Prior to using an epoxy putty such as JB weld or Aluminum Devcon, take a Dremel tool and form the hole so that the sides of the hole are angled outward as you get deeper into the hole, so that the bottom of the hole is bigger than the opening. That way, once it is set up, there is no way it can come out. Once it has fully cured, you can drill and tap the hole to the proper thread size. Jim Patrick
How does one tap a hole for a wood screw? Can I use a standard tap?
In plastic, you can "tap" the hole by putting a soldering iron on the screw head alongside the screwdriver, and apply gentle turning motion to the screwdriver. The screw will "melt" its way in, leaving a "tapped" hole.
This is why I recommended putting the screw in while the glue was setting, and taking it out just after the glue sets.

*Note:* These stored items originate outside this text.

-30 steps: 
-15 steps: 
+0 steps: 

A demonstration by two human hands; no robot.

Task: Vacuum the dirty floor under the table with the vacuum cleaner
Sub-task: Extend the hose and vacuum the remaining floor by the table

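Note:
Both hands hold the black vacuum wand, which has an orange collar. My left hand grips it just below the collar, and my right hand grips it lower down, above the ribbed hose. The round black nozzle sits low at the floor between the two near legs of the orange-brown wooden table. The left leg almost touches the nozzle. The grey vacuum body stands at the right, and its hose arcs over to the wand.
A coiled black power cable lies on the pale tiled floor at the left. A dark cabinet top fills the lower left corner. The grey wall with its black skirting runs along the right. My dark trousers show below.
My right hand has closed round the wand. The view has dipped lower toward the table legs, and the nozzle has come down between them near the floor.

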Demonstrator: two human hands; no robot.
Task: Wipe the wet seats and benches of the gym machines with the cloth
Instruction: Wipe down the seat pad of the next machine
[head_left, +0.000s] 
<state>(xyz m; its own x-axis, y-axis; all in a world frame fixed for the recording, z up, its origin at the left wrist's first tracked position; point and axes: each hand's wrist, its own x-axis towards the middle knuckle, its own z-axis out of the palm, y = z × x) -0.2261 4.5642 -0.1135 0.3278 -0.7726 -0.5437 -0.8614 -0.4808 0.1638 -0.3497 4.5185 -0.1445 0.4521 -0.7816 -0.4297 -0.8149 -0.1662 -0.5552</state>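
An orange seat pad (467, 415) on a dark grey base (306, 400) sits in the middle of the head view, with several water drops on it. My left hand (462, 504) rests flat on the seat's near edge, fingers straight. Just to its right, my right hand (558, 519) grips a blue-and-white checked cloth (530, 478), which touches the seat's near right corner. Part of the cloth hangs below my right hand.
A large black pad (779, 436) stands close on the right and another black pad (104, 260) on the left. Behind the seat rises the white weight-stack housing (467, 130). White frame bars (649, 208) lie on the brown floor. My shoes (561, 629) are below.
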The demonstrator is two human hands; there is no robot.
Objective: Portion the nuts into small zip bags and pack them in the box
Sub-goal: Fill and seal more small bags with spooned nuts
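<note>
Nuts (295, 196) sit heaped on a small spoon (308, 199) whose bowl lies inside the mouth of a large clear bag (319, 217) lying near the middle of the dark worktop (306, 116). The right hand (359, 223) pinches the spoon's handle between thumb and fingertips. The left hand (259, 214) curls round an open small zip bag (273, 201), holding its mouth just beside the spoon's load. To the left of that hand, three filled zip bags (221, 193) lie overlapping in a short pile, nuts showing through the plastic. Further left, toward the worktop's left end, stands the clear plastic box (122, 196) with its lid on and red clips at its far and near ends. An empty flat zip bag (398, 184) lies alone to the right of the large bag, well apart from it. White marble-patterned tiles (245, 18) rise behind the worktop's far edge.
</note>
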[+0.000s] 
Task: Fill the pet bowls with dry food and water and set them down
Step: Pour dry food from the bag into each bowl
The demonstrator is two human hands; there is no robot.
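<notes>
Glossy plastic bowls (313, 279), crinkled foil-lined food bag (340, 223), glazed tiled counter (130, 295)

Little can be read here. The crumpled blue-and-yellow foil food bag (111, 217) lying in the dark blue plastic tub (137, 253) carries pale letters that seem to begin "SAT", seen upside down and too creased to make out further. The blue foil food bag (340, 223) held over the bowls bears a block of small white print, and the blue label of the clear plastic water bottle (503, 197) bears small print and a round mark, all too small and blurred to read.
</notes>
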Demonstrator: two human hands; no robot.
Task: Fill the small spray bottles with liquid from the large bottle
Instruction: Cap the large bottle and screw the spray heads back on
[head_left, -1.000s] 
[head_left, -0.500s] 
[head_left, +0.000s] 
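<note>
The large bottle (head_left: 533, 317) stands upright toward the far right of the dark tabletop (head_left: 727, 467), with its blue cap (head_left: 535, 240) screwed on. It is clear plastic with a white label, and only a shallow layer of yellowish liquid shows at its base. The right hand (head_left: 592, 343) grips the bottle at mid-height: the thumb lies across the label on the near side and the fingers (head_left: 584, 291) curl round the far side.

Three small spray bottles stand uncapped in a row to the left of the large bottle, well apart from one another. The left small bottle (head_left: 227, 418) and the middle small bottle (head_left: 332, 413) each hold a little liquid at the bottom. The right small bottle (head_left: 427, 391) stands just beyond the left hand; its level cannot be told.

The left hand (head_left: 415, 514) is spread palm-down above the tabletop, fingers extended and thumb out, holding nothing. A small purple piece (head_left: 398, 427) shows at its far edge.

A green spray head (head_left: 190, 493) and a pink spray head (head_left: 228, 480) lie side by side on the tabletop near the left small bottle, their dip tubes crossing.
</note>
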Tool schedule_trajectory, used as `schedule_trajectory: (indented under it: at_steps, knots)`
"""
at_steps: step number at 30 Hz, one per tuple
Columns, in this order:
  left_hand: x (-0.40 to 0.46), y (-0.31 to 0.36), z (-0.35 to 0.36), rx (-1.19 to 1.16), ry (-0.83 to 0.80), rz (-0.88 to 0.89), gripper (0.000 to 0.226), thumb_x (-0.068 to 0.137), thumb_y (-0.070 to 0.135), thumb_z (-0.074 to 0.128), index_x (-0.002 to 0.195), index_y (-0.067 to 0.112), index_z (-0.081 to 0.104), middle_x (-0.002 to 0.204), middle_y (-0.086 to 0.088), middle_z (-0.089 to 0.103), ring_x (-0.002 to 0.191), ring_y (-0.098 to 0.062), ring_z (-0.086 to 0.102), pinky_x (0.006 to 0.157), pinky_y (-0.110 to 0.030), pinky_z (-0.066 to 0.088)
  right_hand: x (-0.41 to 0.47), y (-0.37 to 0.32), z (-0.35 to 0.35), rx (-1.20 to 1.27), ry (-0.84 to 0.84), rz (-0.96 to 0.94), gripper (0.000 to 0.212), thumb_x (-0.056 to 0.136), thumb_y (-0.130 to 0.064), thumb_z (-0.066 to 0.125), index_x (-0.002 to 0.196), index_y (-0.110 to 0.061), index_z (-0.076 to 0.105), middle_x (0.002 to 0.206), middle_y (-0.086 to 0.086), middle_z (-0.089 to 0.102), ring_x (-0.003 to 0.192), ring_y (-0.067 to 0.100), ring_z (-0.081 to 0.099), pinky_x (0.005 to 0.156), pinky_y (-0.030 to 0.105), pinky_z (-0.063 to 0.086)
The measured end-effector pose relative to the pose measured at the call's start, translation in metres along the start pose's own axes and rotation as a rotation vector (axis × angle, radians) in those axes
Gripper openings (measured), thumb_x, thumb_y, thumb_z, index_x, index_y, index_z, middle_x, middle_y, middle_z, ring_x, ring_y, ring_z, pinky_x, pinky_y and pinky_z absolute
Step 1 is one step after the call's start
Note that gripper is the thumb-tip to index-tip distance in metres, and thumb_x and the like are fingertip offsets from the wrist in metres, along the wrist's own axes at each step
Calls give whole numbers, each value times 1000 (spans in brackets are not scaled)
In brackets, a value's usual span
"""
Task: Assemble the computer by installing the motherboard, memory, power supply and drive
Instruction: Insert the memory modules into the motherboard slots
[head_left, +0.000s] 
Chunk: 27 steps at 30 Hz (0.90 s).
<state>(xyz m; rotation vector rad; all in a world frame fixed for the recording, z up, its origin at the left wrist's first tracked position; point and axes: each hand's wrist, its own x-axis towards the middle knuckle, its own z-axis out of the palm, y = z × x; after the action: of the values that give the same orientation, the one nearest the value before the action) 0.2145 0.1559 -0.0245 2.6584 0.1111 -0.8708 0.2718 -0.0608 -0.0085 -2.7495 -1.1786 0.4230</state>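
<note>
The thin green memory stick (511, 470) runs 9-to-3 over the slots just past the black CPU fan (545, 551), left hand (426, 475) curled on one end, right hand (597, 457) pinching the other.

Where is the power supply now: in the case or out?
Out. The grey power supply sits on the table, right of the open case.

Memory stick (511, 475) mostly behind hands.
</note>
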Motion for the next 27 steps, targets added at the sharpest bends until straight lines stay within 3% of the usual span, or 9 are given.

I do a lot of screw hole repairs on toy train locomotive bodies made from plastic.
P. Jaimison. Fortunately only the head will show so you don't need to use a wood screw. Anyway, wood screw threads are too course for epoxy putty and have a tendency to crack the super hard epoxy putty when tightened the amount necessary to hold. Ford used oval headed wood screws to secure the spider to the Fordite ring. For this repair, drill and tap the cured epoxy putty and use an oval headed machine screw. It will be stronger than the other three. Jim Patrick
Phil, I've done this many, many times and it has NOT FAILED. Stuff the hole with stainless steel wool, not tight. Regular SW will rust and break down in time. If you feel comfortable with your repair, back the screw out a little, maybe 3/4 length of the screw (not all the way) then put a couple/few drops of super glue in the hole. The steel wool is a excellent repair but the glue will make it permenant. IT WORKS !!!
Nobody mentioned bitumen yet.
I believe the mention of tapping was done under the mistaken impression that you were referring to the small screw that locks the steering gear cover in place. No, you don't tap a wood screw hole. You can however pre-drill it to a diameter that's just about the same size as the wood screw body, NOT including the threads. This will allow the wood screw threads to engage without the body of the screw wedging in so tight that it breaks the rim in two.